[[ Data extract, beginning ]]
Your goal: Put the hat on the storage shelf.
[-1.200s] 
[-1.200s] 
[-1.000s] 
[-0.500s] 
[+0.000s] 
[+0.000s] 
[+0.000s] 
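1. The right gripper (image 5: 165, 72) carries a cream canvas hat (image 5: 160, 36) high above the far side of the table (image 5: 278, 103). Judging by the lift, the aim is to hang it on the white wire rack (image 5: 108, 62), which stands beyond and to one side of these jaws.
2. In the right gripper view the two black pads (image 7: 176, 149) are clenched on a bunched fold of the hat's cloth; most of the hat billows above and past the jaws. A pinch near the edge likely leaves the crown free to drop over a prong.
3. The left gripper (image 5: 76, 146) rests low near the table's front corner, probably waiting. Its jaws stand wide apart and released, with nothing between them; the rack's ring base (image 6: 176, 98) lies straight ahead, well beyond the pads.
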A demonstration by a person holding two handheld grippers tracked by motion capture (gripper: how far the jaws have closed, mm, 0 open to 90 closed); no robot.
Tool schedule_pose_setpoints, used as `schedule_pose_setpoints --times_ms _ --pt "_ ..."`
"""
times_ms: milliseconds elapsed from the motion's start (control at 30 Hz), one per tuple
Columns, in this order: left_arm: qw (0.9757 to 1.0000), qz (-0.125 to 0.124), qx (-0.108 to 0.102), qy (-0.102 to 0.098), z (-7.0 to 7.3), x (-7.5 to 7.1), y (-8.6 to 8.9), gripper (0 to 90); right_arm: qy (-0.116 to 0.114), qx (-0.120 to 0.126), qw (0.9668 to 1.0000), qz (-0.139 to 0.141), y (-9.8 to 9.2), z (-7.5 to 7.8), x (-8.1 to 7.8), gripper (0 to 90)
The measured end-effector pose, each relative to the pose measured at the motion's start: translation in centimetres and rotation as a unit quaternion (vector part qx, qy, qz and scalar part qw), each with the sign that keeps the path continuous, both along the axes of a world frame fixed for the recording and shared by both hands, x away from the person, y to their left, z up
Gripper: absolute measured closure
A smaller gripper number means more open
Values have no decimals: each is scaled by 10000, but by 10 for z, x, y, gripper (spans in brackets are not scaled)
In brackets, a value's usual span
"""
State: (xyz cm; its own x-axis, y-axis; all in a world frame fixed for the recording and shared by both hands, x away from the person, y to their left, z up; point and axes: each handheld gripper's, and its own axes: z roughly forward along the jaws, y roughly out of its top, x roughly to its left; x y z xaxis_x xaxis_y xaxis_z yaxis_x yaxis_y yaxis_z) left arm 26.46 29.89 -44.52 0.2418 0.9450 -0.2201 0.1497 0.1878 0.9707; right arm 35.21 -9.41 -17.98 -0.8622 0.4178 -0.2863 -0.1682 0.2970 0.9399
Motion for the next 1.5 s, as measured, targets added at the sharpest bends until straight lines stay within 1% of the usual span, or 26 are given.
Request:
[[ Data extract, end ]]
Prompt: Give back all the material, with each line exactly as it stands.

Response:
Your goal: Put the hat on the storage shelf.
[-1.200s] 
[-1.200s] 
[-1.000s] 
[-0.500s] 
[+0.000s] 
[+0.000s] 
[+0.000s] 
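1. The right gripper (image 5: 165, 72) carries a cream canvas hat (image 5: 160, 36) high above the far side of the table (image 5: 278, 103). Judging by the lift, the aim is to hang it on the white wire rack (image 5: 108, 62), which stands beyond and to one side of these jaws.
2. In the right gripper view the two black pads (image 7: 176, 149) are clenched on a bunched fold of the hat's cloth; most of the hat billows above and past the jaws. A pinch near the edge likely leaves the crown free to drop over a prong.
3. The left gripper (image 5: 76, 146) rests low near the table's front corner, probably waiting. Its jaws stand wide apart and released, with nothing between them; the rack's ring base (image 6: 176, 98) lies straight ahead, well beyond the pads.
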A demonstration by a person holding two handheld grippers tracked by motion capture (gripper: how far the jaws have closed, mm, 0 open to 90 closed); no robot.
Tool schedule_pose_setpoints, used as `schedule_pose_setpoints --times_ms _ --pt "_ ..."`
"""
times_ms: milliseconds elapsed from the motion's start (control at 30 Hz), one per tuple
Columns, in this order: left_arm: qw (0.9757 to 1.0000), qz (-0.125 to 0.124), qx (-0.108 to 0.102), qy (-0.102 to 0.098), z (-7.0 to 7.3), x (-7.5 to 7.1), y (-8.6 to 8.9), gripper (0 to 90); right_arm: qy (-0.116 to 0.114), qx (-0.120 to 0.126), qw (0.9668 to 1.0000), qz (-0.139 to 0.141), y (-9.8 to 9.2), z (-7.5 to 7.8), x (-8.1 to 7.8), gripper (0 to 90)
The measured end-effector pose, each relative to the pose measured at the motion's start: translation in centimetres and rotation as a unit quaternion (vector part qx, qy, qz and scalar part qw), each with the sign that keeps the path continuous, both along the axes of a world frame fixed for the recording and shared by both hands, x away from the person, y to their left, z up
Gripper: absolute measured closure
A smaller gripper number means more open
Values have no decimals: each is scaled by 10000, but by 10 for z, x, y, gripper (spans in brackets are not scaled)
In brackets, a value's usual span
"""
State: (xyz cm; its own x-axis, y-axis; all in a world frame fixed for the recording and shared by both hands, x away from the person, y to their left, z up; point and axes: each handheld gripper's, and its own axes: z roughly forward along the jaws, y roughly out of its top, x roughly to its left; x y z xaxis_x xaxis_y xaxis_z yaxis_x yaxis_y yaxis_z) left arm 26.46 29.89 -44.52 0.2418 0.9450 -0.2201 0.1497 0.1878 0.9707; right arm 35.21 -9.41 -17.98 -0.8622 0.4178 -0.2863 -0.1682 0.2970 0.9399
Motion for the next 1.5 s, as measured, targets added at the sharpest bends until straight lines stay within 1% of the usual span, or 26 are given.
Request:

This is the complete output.